§ **WHAT TO DO**
Only the lines from the beginning of the data below through the line that contains "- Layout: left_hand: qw" should be repeated, exactly as written.

SUPPLIED DATA Start Marker

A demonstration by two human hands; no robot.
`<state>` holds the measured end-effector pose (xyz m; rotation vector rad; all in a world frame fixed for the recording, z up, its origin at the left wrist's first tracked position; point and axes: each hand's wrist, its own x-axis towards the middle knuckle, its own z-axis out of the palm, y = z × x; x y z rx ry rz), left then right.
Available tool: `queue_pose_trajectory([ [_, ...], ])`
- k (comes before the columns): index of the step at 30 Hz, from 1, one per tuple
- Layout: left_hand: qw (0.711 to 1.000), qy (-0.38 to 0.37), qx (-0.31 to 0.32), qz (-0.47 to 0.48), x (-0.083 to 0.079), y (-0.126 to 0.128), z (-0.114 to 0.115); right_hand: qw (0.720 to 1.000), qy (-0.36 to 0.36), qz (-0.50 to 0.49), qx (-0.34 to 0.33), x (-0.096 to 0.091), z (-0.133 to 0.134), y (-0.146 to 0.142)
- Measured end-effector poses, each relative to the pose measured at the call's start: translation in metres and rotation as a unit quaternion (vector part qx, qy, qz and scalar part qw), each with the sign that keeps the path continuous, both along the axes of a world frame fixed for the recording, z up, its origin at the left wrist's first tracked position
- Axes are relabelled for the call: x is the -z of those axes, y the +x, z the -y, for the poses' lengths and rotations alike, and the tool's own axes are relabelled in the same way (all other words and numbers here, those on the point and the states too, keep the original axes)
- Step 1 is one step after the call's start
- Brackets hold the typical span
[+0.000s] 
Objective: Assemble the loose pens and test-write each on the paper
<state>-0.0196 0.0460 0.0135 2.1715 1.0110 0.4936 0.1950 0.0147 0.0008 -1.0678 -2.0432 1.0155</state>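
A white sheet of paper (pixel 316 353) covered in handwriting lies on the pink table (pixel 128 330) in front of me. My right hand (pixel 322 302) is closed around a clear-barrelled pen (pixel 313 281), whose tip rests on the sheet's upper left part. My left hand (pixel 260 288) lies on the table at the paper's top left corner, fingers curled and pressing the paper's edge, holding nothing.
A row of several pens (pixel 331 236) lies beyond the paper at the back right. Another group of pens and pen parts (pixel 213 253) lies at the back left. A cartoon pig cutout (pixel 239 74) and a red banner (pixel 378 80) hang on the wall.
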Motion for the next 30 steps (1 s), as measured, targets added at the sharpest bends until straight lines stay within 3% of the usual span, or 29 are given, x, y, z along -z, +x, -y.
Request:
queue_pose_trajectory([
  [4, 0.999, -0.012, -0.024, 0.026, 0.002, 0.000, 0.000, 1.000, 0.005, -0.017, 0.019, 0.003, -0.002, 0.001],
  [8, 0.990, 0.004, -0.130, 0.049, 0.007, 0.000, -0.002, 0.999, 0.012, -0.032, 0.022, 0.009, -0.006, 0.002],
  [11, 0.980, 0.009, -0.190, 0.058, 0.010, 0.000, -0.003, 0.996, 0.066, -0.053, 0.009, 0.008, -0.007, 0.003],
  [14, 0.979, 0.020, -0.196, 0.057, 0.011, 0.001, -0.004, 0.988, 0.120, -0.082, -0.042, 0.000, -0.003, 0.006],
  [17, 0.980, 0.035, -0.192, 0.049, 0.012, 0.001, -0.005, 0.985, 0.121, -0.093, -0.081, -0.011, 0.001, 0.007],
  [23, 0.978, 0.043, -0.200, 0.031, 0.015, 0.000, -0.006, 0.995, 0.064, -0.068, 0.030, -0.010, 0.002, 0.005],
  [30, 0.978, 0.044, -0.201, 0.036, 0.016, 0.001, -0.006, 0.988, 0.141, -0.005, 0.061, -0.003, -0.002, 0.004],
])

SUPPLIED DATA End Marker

§ **WRITTEN ANSWER**
A demonstration by two human hands; no robot.
`<state>` holds the measured end-effector pose (xyz m; rotation vector rad; all in a world frame fixed for the recording, z up, its origin at the left wrist's first tracked position; point and axes: each hand's wrist, its own x-axis towards the middle knuckle, its own z-axis out of the palm, y = z × x; x y z rx ry rz), left then right.
Available tool: `queue_pose_trajectory([ [_, ...], ])`
- k (comes before the columns): index of the step at 30 Hz, from 1, one per tuple
- Layout: left_hand: qw (0.711 to 1.000), qy (-0.38 to 0.37), qx (-0.31 to 0.32), qz (-0.47 to 0.48), x (-0.083 to 0.079), y (-0.126 to 0.128), z (-0.114 to 0.115); right_hand: qw (0.720 to 1.000), qy (-0.36 to 0.36), qz (-0.50 to 0.49), qx (-0.34 to 0.33), x (-0.096 to 0.091), z (-0.133 to 0.134), y (-0.146 to 0.142)

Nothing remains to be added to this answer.